On Monday, December 10, 2018, 7:45:07 PM EST, Tom Lane <tgl@xxxxxxxxxxxxx> wrote:
Thomas Carroll <tomfecarroll@xxxxxxxxx> writes:
> On Monday, December 10, 2018, 5:50:22 PM EST, Tom Lane <tgl@xxxxxxxxxxxxx> wrote:
>> Also, as mentioned upthread, it'd be interesting to see if there's
>> a memory context dump showing up in your server log.

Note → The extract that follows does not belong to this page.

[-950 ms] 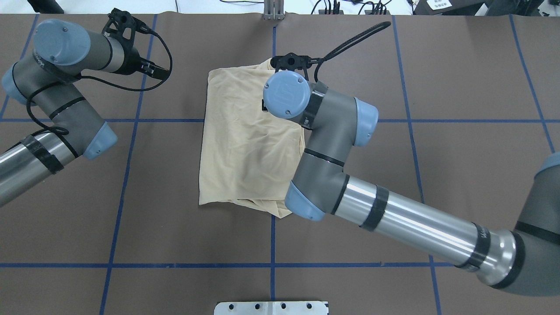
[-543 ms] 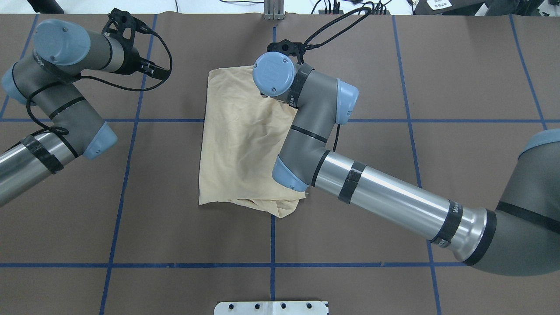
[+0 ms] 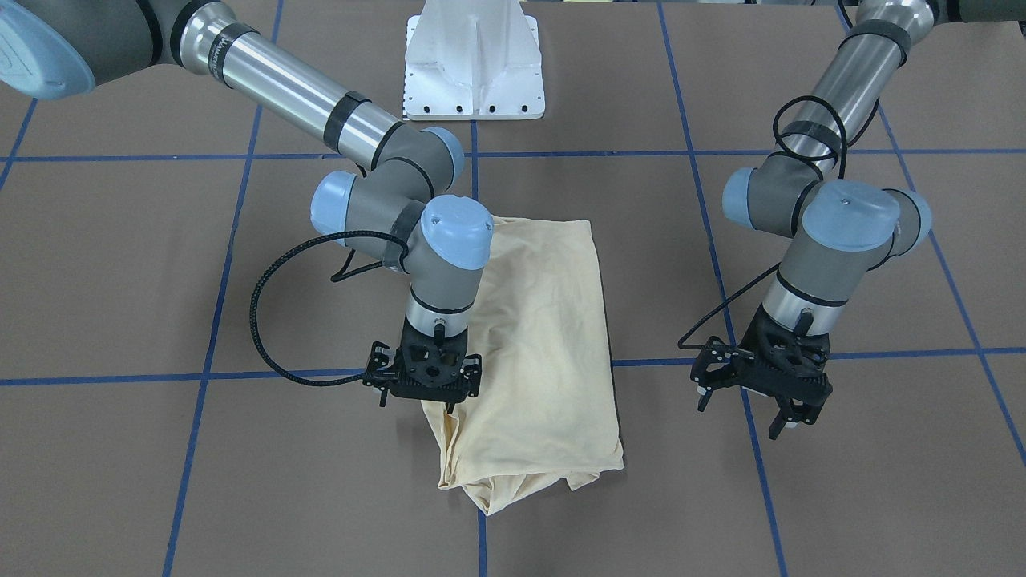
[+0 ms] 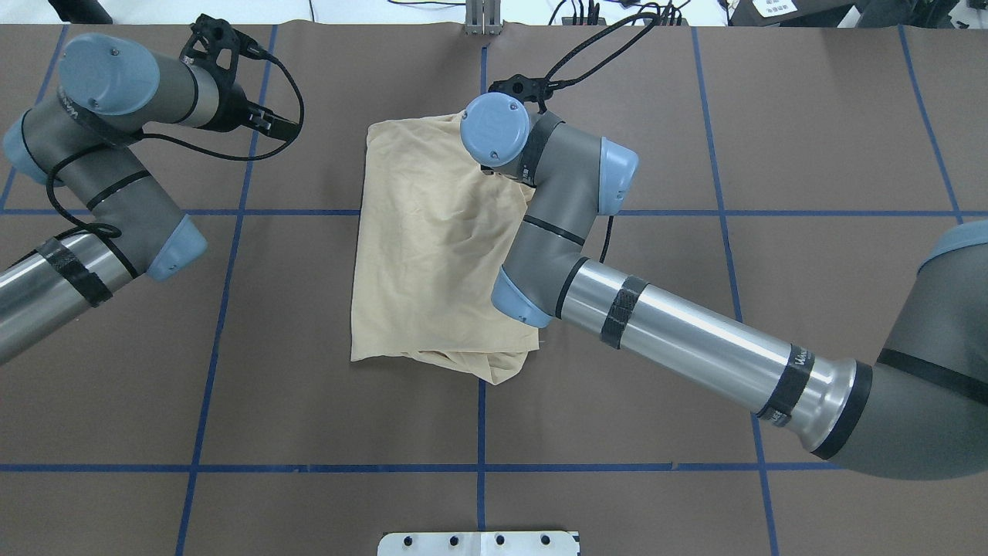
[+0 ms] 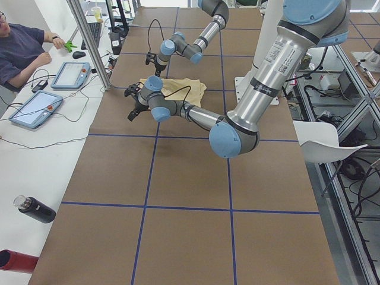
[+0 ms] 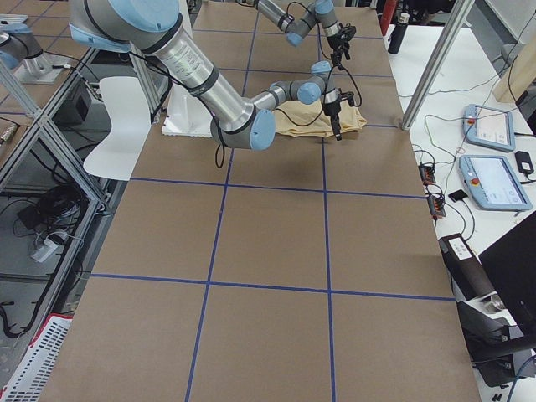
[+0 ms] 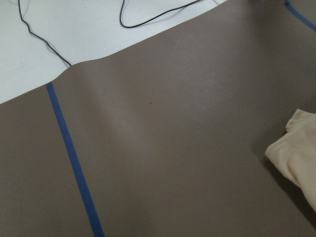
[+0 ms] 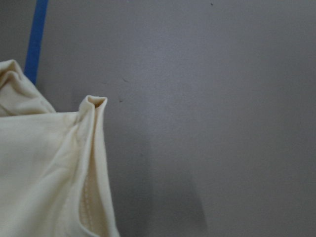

> There are many memory context dumps, and they are long (well over 100 lines apiece). To me these are unfamiliar and hard to read, but I tried to pick one that referenced all the same tables used in the function. I put one such dump (188 lines) here:
> https://drive.google.com/file/d/1QI4nffdZByIehb_-GULOagI_dKpKElg_/view
Thanks. Here's the smoking gun:
CacheMemoryContext: 221241400 total in 38 blocks; 152192 free (90 chunks); 221089208 used
This looks like something is leaking memory directly in CacheMemoryContext
(not in any of its child contexts). Can you confirm that all the memory
context dumps in your logs are showing similarly very-large total space
values for CacheMemoryContext?
This doesn't seem to be related to temp table usage, at least not
directly. (As a cross-check, I created and dropped 10000 temp tables in a
session, and the process's VM footprint didn't budge.) My guess is that
something else you are doing is tickling the leak.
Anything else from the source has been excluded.